1. Field of the Invention
The present invention relates to an integrated circuit wafer processing system, and more particularly, to a multiple chamber semiconductor wafer processing system having multiple process chambers.
2. Description of the Background Art
A multiple chamber semiconductor wafer processing system (known as a cluster tool) that is capable of performing multiple processes sequentially and simultaneously on workpieces, such as semiconductor wafers, is shown in U.S. Pat. No. 4,951,601 issued to Maydan, et al. (Maydan I) and U.S. Pat. No. 5,292,393 also issued to Maydan, et al. (Maydan II), the disclosures of which are incorporated herein by reference.
The cluster tools described in Maydan I and Maydan II are basically an integrated vacuum processing system which includes one or more load lock chambers, a transfer chamber and a plurality of vacuum processing chambers communicating with the load lock and transfer chambers through selectively closeable slits in each chamber. Each of the processing chambers can be adapted to perform one or more integrated circuit processes such as chemical vapor deposition, physical vapor deposition, etch processes and rapid thermal annealing of one or more wafers positioned within the chamber. The load lock chamber incorporates an external wafer elevator which is adapted for positioning wafers adjacent a load lock chamber entrance and an internal elevator which is adapted for moving wafers to a position adjacent the load lock chamber exit or transfer position.
A centrally located wafer transfer mechanism is mounted within the transfer chamber and includes a generally horizontal wafer holding blade. The wafer transfer mechanism effects rotation, extension and retraction of the blade to selectively position the blade at the external elevator, internal elevator, and the processing chambers.
In a normal processing mode, a process controller transfers the wafers from slots in transport cassettes on the external elevator to holding plates of the internal elevator through an entrance in one of the load locks. After the cluster tool has been loaded with wafers, the entrance to the load lock is sealed. The load lock, the transfer chamber and the process chambers are then pumped down to a processing vacuum level. A real time automatic process sequencer is activated to move a first wafer to a process chamber, close its entrance and begin its processing, move a second wafer to a process chamber, close its entrance and begin its processing, and so on. A multiple chamber, continuous sequential process for multiple wafers is thereby provided by scheduling the routing of the wafers between the process chambers while the cluster tool is closed and under vacuum. When processing of a wafer is completed, it is normally returned to a particular plate on the internal elevator until processing of all wafers in a particular lot are completed and returned. The cluster tool is then opened to the atmosphere to unload the wafers to the transport cassettes on the external elevator.
The chemical process regulation and control of the elements of the multiple chamber processing system are provided by a real time multi-tasking control program which permits interactive user input and system supervision. In general, a sequencer task module reads a wafer order list which contains the identification and processing recipe, or sequence, for each wafer on the internal elevator holding plates and schedules the transfer of the wafers among the processing chambers and the process chemistries which occur therein.

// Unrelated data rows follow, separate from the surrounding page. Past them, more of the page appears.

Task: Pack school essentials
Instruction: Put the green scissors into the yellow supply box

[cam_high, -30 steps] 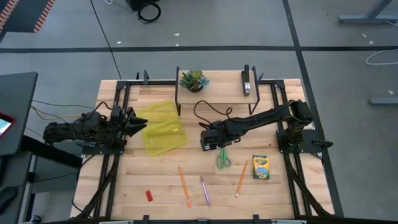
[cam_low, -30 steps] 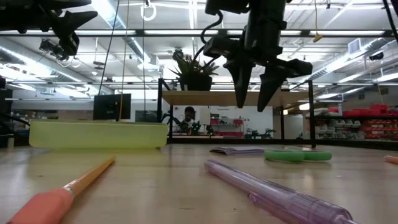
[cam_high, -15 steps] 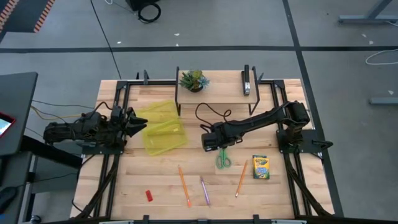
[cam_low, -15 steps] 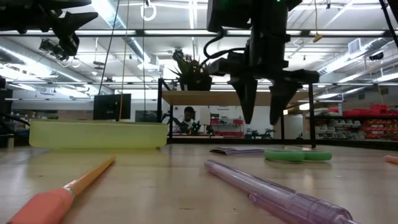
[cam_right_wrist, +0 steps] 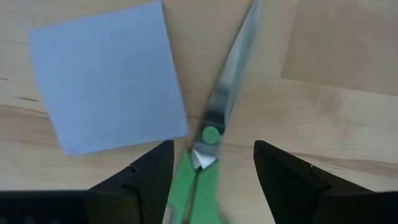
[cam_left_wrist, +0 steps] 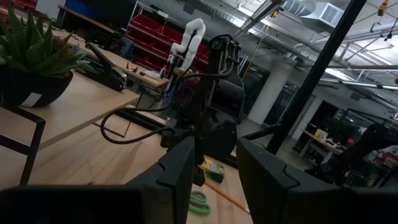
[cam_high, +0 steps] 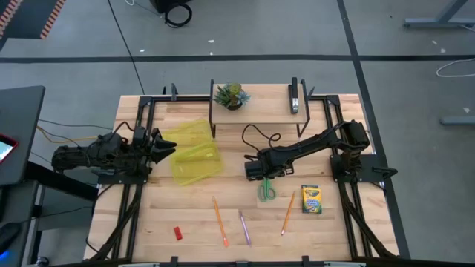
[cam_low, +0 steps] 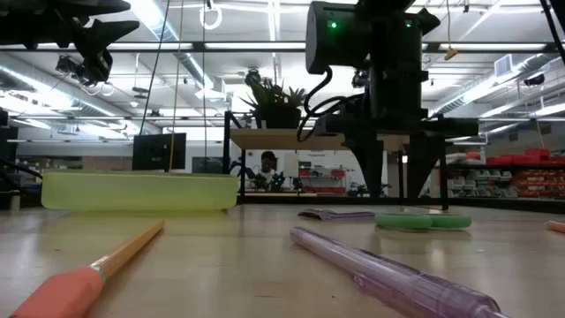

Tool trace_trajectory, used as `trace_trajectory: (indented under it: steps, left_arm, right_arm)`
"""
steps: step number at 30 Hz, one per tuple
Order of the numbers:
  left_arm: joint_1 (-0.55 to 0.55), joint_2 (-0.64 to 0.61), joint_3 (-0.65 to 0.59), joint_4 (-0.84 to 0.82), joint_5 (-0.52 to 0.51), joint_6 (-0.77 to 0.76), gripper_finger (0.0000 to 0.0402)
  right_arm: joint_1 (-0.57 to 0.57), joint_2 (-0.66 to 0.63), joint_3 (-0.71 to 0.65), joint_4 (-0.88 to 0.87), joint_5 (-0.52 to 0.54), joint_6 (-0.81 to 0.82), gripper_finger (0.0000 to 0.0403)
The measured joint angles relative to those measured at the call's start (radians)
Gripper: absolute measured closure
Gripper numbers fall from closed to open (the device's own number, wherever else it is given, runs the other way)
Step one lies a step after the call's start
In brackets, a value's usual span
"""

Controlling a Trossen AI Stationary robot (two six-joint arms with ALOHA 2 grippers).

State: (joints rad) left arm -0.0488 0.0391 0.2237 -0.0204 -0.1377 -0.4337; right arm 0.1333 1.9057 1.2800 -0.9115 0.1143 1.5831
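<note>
R gripper (cam_right_wrist: 211,165) low over scissors (cam_right_wrist: 214,134), jaws apart, straddling pivot; nothing held. Scissors flat on table, mid-right, notepad (cam_right_wrist: 112,74) just beside blade. Best: drop straight, clamp at pivot, keep off notepad. L gripper (cam_high: 165,146) waits at yellow case (cam_high: 194,153), jaws apart, empty. Pencils, pen, eraser, crayons lie unpacked nr front edge.
</note>
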Motion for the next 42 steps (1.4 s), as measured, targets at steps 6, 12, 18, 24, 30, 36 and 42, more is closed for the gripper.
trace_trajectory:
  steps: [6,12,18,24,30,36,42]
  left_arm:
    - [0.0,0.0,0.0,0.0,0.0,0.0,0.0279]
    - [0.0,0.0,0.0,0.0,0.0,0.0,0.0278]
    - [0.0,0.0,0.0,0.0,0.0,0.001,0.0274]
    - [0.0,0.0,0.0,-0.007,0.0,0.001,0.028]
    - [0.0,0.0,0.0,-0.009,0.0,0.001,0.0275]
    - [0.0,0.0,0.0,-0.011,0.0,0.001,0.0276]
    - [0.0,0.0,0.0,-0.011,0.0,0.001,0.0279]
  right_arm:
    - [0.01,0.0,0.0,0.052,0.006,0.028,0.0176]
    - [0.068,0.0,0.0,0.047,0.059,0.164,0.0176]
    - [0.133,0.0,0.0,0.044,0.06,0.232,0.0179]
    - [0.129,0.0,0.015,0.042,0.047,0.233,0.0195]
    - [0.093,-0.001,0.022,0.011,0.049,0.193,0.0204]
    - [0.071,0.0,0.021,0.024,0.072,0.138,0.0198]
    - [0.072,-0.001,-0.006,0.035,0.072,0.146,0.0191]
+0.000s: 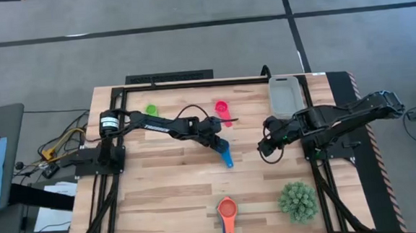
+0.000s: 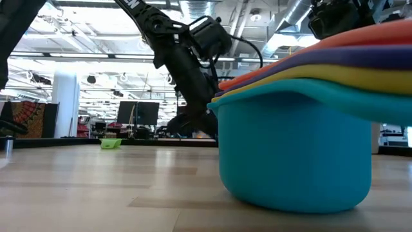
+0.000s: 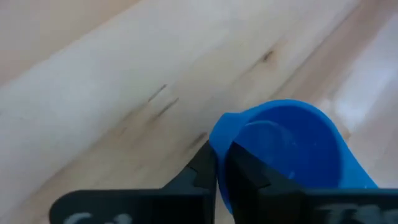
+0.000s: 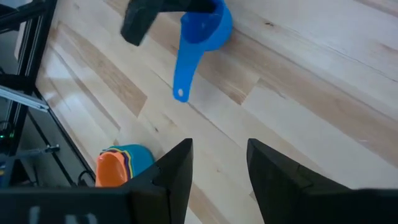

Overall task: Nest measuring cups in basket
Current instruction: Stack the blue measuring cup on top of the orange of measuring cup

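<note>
A blue measuring cup (image 1: 225, 154) sits mid-table, its handle (image 4: 184, 68) pointing toward the near edge. My left gripper (image 1: 217, 141) is shut on it. A pink cup (image 1: 222, 110) and a green cup (image 1: 151, 109) rest on the far part of the table. A nested stack of cups (image 1: 227, 213), orange on top and light blue at the bottom, stands near the front edge. The pale grey basket (image 1: 286, 94) is at the far right. My right gripper (image 1: 271, 146) hovers open right of the blue cup, holding nothing. My left gripper pinches the blue cup's rim (image 3: 219, 138) on the side opposite the handle. One finger (image 3: 252, 171) is inside the bowl and the other finger (image 3: 200, 169) outside. The fingers slant down from the table's left. The cup's bowl appears to rest on the table.
A spiky green plant (image 1: 298, 201) stands at the near right, next to the stack. Black frame rails (image 1: 319, 160) run along both arm bases. Bare wood (image 1: 162, 191) lies between the blue cup and the stack.
</note>
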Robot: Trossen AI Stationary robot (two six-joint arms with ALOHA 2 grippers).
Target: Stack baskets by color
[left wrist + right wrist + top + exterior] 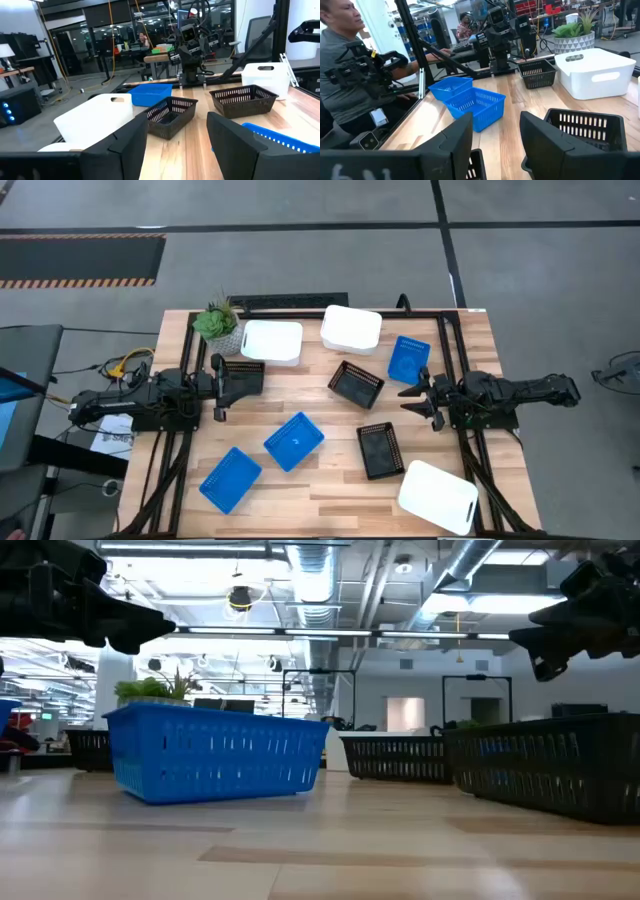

Each wafer is processed in order from the wafer order list with one following the other when the process chambers in the wafer's recipe sequence become available. While this works well in theory, on some occasions, a wafer will become "deadlocked" in the processing sequence. This usually happens when the processing recipe for a particular wafer includes a short process step followed by a much longer process step. The shorter process step is scheduled and completed relatively rapidly, but when the transfer to the processing chamber for the longer process step is attempted, the wafer is blocked by the destination chamber being in a "busy" or processing mode for a similar-wafer ahead of it. When this happens, because of the length of the longer process, both chambers (source and destination) in actuality become "busy" or unavailable for further processing for the length of the longer process. The wafer in the source chamber is literally deadlocked waiting for the wafer's destination chamber to become available.
This also happens for inherently shorter processes such as the orientation process. The orientation process can be performed relative quickly, but then the wafer many times waits in the orientation chamber for the next process chamber in the process sequence to become available. This blocks use of the orientation chamber for other wafers which could be preoriented, and then processed regularly when the next process chamber in their process sequence becomes available. This preorientation would save significant time later in subsequent steps in their process sequences.
Therefore, a need exists in the art for a method and apparatus that reschedules system resources to reduce or avoid deadlocked situations.